I was struck by one of the dozens of comments on my “human doom loop” piece that cautioned me against saying we’re “post-pandemic.” To this commenter, the pandemic is still not over. (And indeed, with a bird flu on the horizon, maybe a new pandemic is in the works.)
But while we can argue over that sentiment — the WHO did say the health emergency of the pandemic was over 615 days ago — the comment points to a bigger issue: the pandemic’s daily impacts are fading, but the trauma of this time period is still completely and totally with many of us.
As we approach the fifth anniversary of the March 2020 lockdowns in the U.S, the look-backs are coming. I think we should embrace the tendency to document and remember how life was before the pandemic, and to research and report how different it has been since 2020.

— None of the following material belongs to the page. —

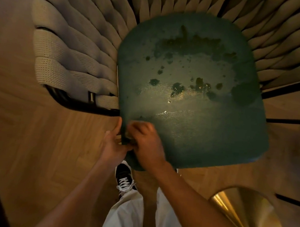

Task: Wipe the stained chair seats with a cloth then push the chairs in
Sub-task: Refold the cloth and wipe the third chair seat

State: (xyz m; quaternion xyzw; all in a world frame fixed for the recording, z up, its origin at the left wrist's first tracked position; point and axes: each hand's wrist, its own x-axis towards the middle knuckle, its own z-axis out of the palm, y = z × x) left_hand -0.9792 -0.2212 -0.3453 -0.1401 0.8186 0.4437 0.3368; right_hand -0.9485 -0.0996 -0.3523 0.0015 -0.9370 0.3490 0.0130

Most people want to move on from the pandemic. It can be grating to constantly see stats about office occupancy, downtown foot traffic, or population compared with December 2019. But we are truly only beginning to understand the pandemic as a significant turning point, and there are benefits to examining how nearly every facet of our society has shifted since 2020. The fact that Google Scholar finds more than 500,000 review papers exploring the COVID-19 pandemic indicates there’s a lot worth studying in the before-and-after.
Turning points matter
We are approaching the 80th anniversary of the end of World War II this year, and despite the fact that only 1 percent of the world’s population was born before 1945, we still use the words Pre-War and Post-War a lot. That’s because it was a massive turning point in human history, and like the pandemic, a global trauma.
After 1945, so much changed I can’t even do it justice in a summary paragraph: whether it was the addition of 70 million Americans in the Baby Boom; or the construction of entire cities from scratch, such as Phoenix, which quadrupled its population in the 1950s; or the way the U.S. came out of the war as a newly dominant economic and political player on the global stage. The point is that you couldn’t understate 1945 as a turning point no matter how important it was to move on from the war.
The post-pandemic era will represent a similarly distinct departure from everything that came before it. Charts like this one below that show a staggering change in remote work after 2020. Denoting this change as “post-pandemic” is useful not only because it demarcates the beginning of a new era, but also because it reminds everyone of what dramatic societal changes the pandemic produced.
The Great Recession Faded From Memory
Frankly, I think we’ve spent too little time exploring some other major turning points in recent history. It’s been 17 years since the Great Recession, and while there were plenty of reports on its impact shortly afterwards, nowadays we rarely discuss its impact.
But lessons from 2008 are still relevant today. It was a turning point in the housing market, with ongoing reverberations. Just look below at the downslide in housing starts. We’ve yet to recover normal levels of housing production since 2008.